* Exercise objective:
When a line in the material beneath includes the word "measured", add it to the count, and report the count alone.

* Exercise materials:
......

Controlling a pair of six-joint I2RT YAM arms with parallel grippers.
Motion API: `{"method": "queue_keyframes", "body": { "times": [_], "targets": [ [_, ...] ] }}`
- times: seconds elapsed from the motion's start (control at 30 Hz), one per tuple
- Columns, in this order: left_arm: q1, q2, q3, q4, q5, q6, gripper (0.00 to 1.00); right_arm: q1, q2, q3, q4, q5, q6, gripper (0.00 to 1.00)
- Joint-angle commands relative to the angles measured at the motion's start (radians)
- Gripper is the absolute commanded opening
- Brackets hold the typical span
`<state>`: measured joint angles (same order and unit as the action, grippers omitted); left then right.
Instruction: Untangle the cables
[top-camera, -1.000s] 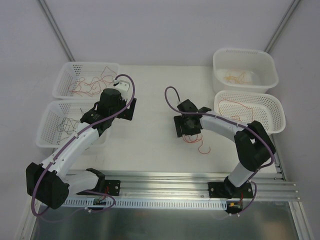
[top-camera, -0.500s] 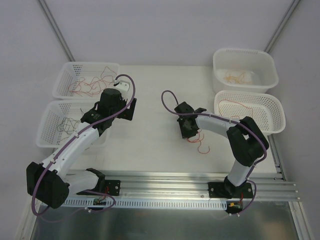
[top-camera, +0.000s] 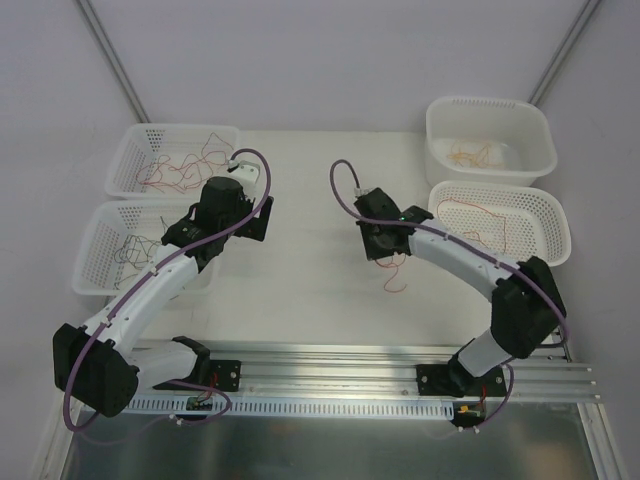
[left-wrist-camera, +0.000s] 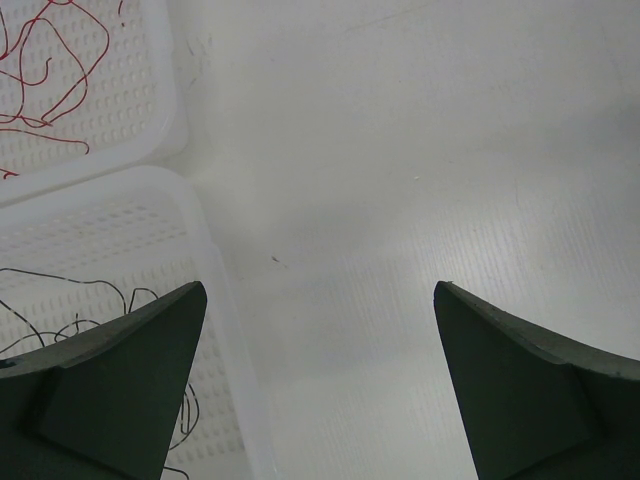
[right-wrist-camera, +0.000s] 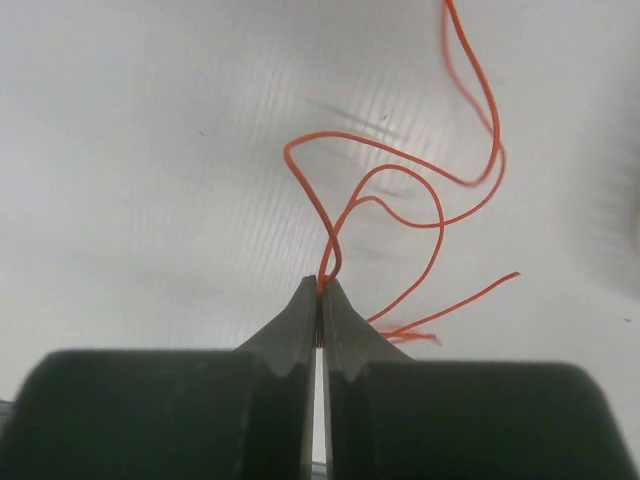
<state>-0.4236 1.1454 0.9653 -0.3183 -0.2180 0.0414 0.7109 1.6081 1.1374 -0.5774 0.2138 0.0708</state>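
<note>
- My right gripper (right-wrist-camera: 320, 285) is clenched. Its two dark, matte, wedge-shaped fingers (right-wrist-camera: 295, 325) meet at their tips and pinch one orange cable (right-wrist-camera: 331, 245).
- That cable is hair-thin, smooth and springy. It rises from the pinch into open loops and one long curling strand, above the middle of the table (top-camera: 300, 270).
- From above, the cable hangs as a small squiggle below my right gripper; I cannot tell whether its free end touches the table.
- The table is white and matte, with fine parallel ribs showing in the right wrist view.
- My left gripper (left-wrist-camera: 318, 300) is released, with its blunt dark fingers spread wide and nothing between them. It hovers just beside the two left baskets.
- The far left basket (top-camera: 135, 160) is white perforated plastic and holds curly red cables (top-camera: 180, 165).
- The near left basket (top-camera: 95, 230) is of the same kind and holds thin black cables (top-camera: 135, 255).
- On the right, a smooth-walled white tub (top-camera: 490, 110) holds pale yellow cables (top-camera: 475, 155).
- A perforated right basket (top-camera: 500, 195) holds more orange cables (top-camera: 480, 225).
</note>
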Motion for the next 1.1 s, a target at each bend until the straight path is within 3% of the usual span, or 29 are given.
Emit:
{"method": "queue_keyframes", "body": {
  "times": [0.0,0.2,0.47,0.63,0.87,0.93,0.97,1.03,1.07],
  "targets": [
    [0.013,0.005,-0.013,0.025,0.002,0.014,0.99,-0.042,-0.183,0.110,-0.053,0.070,-0.011,0.01],
    [0.011,0.002,-0.014,0.025,-0.001,0.017,0.99,-0.261,-0.411,0.171,-0.024,0.033,0.035,0.01],
    [0.011,-0.006,-0.016,0.025,-0.004,0.018,0.99,-0.583,-0.507,0.102,0.124,-0.007,0.190,0.01],
    [0.011,-0.003,-0.014,0.025,-0.007,0.021,0.99,-0.740,-0.479,0.006,0.281,-0.063,0.317,0.01],
    [0.013,-0.004,-0.016,0.025,-0.011,0.026,0.99,-0.838,-0.343,-0.076,0.370,-0.044,0.492,0.02],
    [0.014,-0.003,-0.014,0.027,-0.004,0.025,0.99,-0.853,-0.284,-0.071,0.357,-0.062,0.514,0.14],
    [0.017,0.000,-0.014,0.027,-0.001,0.025,0.99,-0.857,-0.269,-0.073,0.350,-0.074,0.521,0.39],
    [0.022,-0.001,-0.011,0.025,0.003,0.022,0.99,-0.860,-0.260,-0.077,0.335,-0.108,0.524,0.62],
    [0.025,-0.003,-0.013,0.027,0.008,0.023,0.99,-0.860,-0.266,-0.082,0.327,-0.114,0.526,0.79]
  ]
}}
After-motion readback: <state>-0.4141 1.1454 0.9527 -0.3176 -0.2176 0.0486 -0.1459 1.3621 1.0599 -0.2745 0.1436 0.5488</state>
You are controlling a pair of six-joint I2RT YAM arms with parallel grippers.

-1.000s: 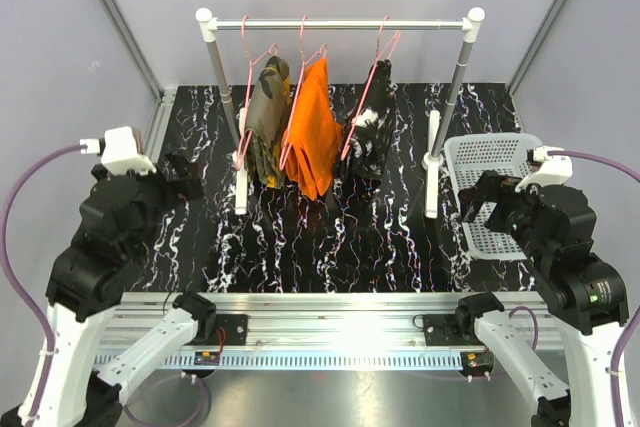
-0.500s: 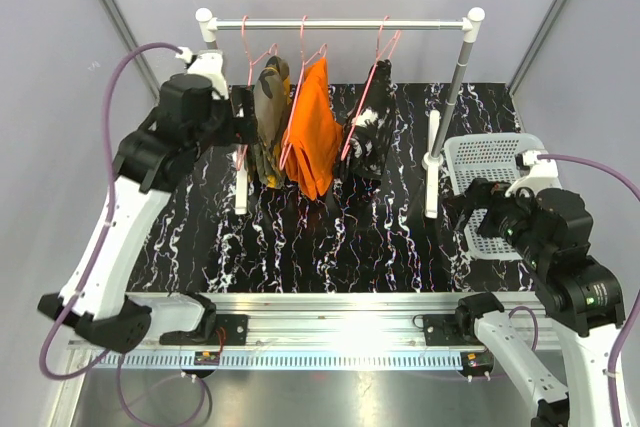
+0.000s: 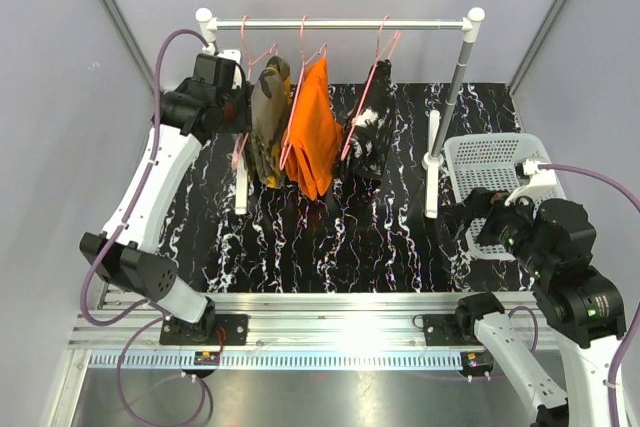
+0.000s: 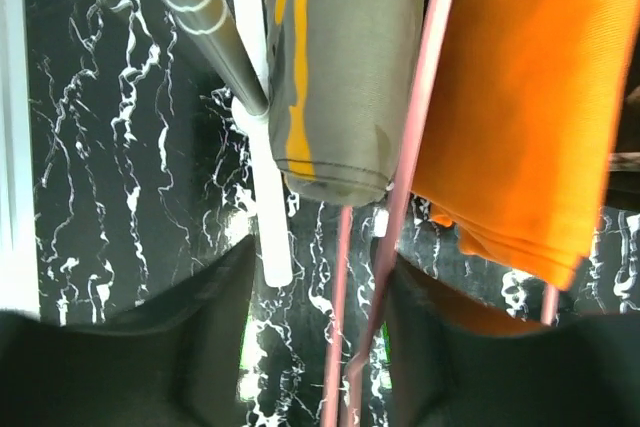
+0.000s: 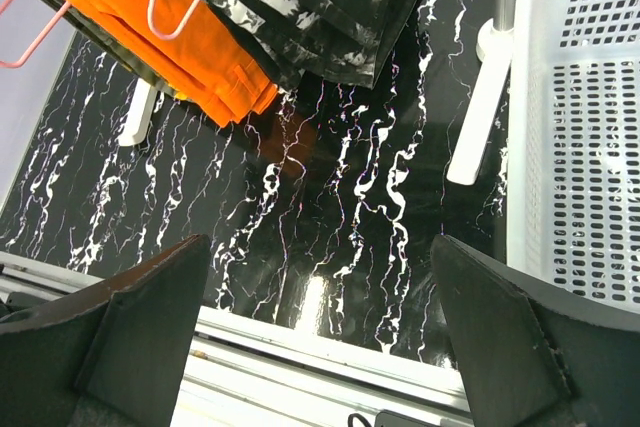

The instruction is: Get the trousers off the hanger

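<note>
Three pairs of trousers hang side by side from a rail (image 3: 340, 23) at the far side of a black marbled table (image 3: 330, 247), seen from above. From left to right they are the camouflage trousers (image 3: 268, 122), the orange trousers (image 3: 313, 132) and the black trousers (image 3: 370, 142). Each pair hangs with its long axis straight down, its lower edge pointing at the table. The left gripper (image 3: 243, 107) is raised to garment height, just beside the left face of the camouflage trousers; contact cannot be judged from here. The right gripper (image 3: 462, 219) sits low on the right, well apart from the clothes, near a white basket (image 3: 500, 152).

In the left wrist view, the two dark fingers (image 4: 150, 347) stand wide apart. A pink hanger (image 4: 408, 177) wire runs down into the gap between them. The camouflage trousers fill the space just ahead of that gap, with the folded hem nearest the camera. The orange pair lies to their right, and the rack post (image 4: 195, 17) to their left.

In the right wrist view, the fingers (image 5: 110, 347) are also spread wide above the table. The black trousers lie far ahead at the upper edge, the orange pair to their left, and the basket along the right side.
</note>
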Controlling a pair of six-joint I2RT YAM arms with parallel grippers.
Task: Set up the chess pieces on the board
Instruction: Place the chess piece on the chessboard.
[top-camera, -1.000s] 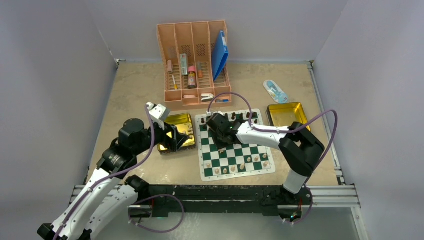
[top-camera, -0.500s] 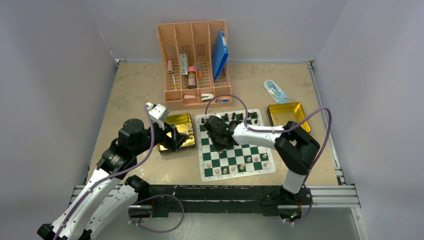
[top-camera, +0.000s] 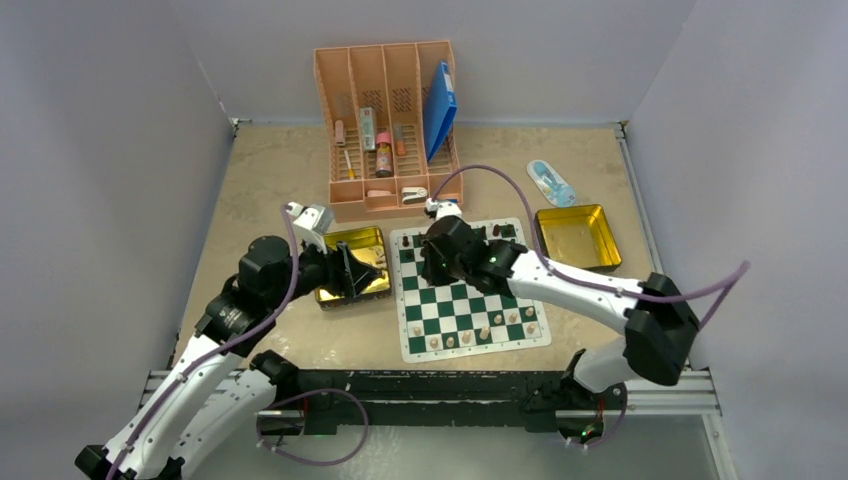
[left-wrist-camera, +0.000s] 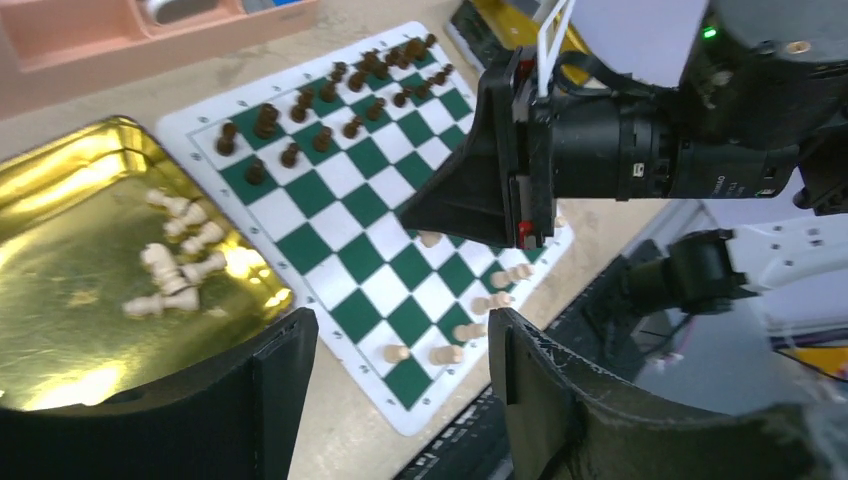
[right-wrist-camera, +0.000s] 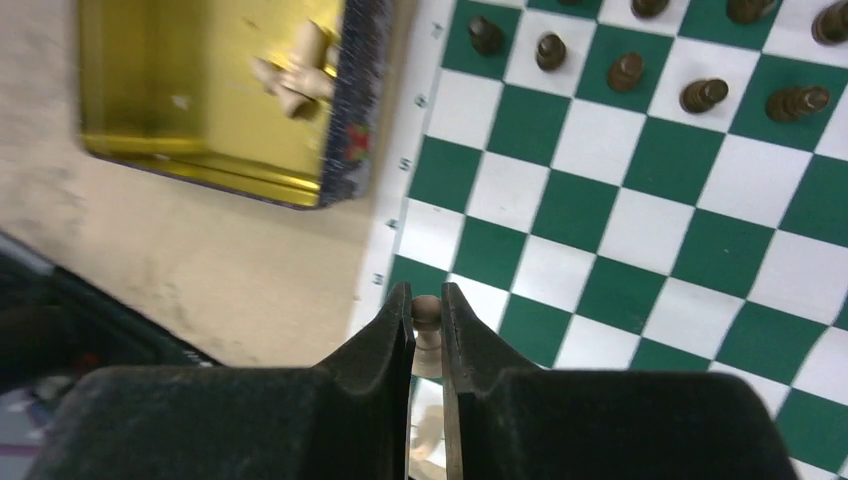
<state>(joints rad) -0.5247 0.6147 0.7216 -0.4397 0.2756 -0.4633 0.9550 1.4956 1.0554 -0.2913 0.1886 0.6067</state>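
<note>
The green-and-white board (top-camera: 470, 300) lies mid-table. Dark chess pieces (top-camera: 505, 232) fill its far rows, also clear in the right wrist view as dark chess pieces (right-wrist-camera: 625, 70). Pale pawns (top-camera: 482, 331) stand in its near rows. More pale pieces (left-wrist-camera: 175, 262) lie in the left gold tin (top-camera: 350, 262). My right gripper (right-wrist-camera: 428, 300) is shut on a pale pawn (right-wrist-camera: 427, 312), held above the board's (right-wrist-camera: 600, 200) left edge. My left gripper (left-wrist-camera: 400, 345) is open and empty, hovering by the tin (left-wrist-camera: 70, 320); in the top view this left gripper (top-camera: 352, 268) sits over the tin.
A pink organiser (top-camera: 390, 125) with pens, bottles and a blue folder stands at the back. A second gold tin (top-camera: 575, 235) sits right of the board, a small blue packet (top-camera: 550, 182) behind it. The black rail (top-camera: 440, 390) runs along the near edge.
My right gripper has shut on a pale pawn and lifted it, while that arm's elbow swung out to the right. My left gripper's fingers have narrowed a little.
</note>
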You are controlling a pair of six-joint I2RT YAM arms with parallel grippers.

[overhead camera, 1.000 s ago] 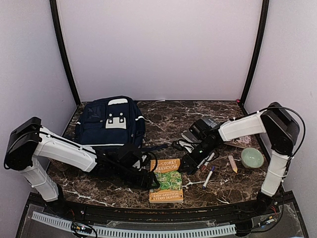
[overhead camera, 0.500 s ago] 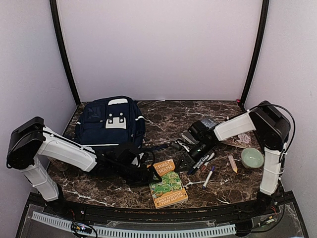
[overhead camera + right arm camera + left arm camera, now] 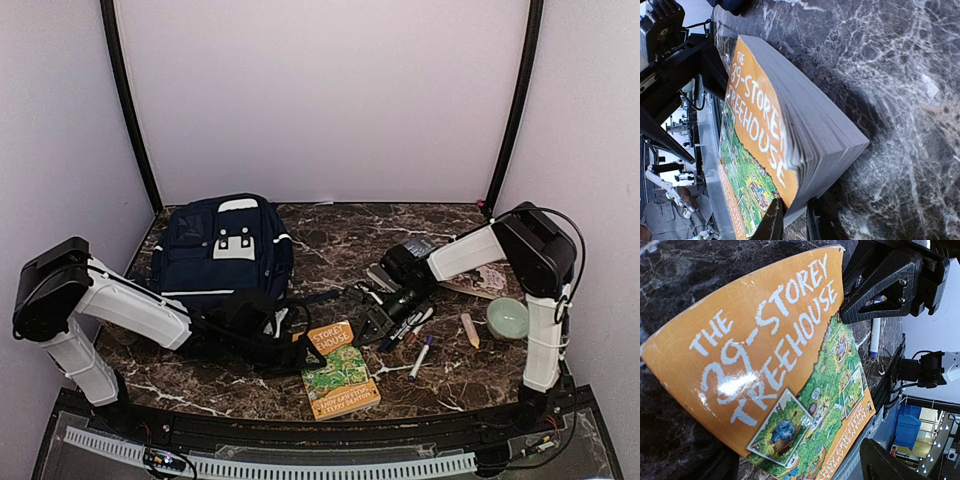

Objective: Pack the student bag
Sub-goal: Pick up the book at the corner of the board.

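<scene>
Obstacles mid-way, prob.: book (image 3: 340,372), pens (image 3: 420,358)

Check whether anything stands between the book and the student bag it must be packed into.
The open left gripper sits between the book and the student bag, with its arm lying across the bag's near side.

the student bag (image 3: 225,260) is big and dark blue, lying flat, left of the middle, white stripe showing.
</scene>
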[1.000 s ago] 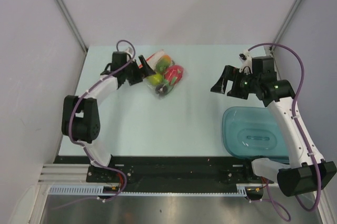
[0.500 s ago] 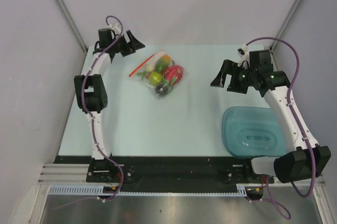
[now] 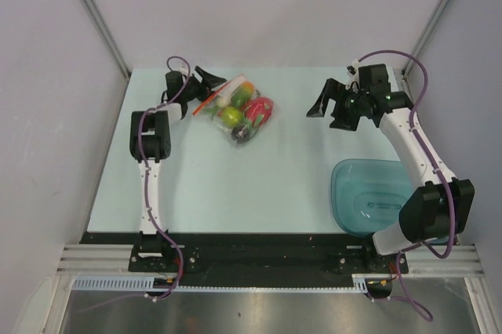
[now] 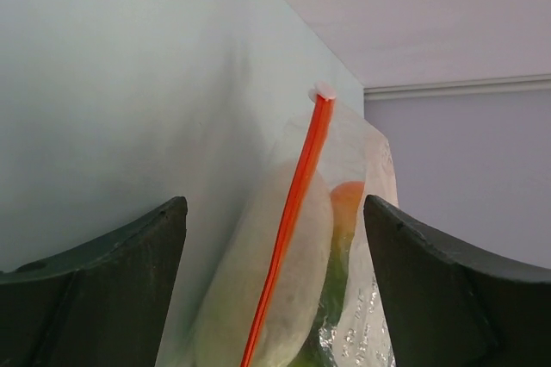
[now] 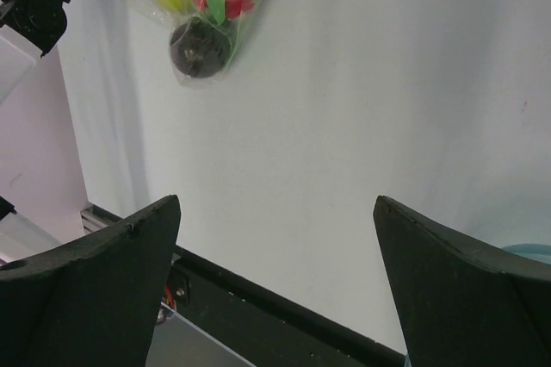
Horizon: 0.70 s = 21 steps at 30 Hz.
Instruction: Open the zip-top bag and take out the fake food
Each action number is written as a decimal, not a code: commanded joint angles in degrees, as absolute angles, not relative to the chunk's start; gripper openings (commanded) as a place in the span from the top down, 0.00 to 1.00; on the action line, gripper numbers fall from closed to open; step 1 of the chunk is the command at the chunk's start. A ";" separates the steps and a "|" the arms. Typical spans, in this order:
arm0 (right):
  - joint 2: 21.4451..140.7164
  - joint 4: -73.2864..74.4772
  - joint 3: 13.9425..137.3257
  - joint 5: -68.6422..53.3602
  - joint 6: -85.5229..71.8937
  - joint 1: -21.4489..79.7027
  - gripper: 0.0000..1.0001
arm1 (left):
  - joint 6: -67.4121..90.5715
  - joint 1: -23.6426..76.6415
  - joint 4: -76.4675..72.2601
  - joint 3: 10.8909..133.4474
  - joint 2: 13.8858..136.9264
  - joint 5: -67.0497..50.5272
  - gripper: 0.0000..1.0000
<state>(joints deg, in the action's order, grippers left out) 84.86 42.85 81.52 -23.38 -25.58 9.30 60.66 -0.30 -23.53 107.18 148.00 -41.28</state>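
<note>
1. Where the left end effector [image 4: 275, 203] meets the mouth of the zip-top bag [image 3: 239, 110], its fingers are spread wide and grip nothing. The red zip strip [image 4: 297, 203] stands between them, apart from both.
2. The bag lies on the table [image 3: 235, 185] with the fake food [image 3: 252, 110] inside.
3. Well right of the bag, the right end effector [image 5: 275, 199] hangs released and empty.
4. Farther right of the bag sits a teal tray [image 3: 345, 193].

You can see a blue-green tray [image 3: 367, 186] lying on the right side of the pale table [image 3: 235, 185], close to the near edge.
</note>
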 commanded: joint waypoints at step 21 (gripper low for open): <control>73.39 44.12 73.04 -26.90 -20.39 15.38 0.00 | 45.22 9.75 -4.68 83.14 113.59 -46.76 1.00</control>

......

* Response to this task:
2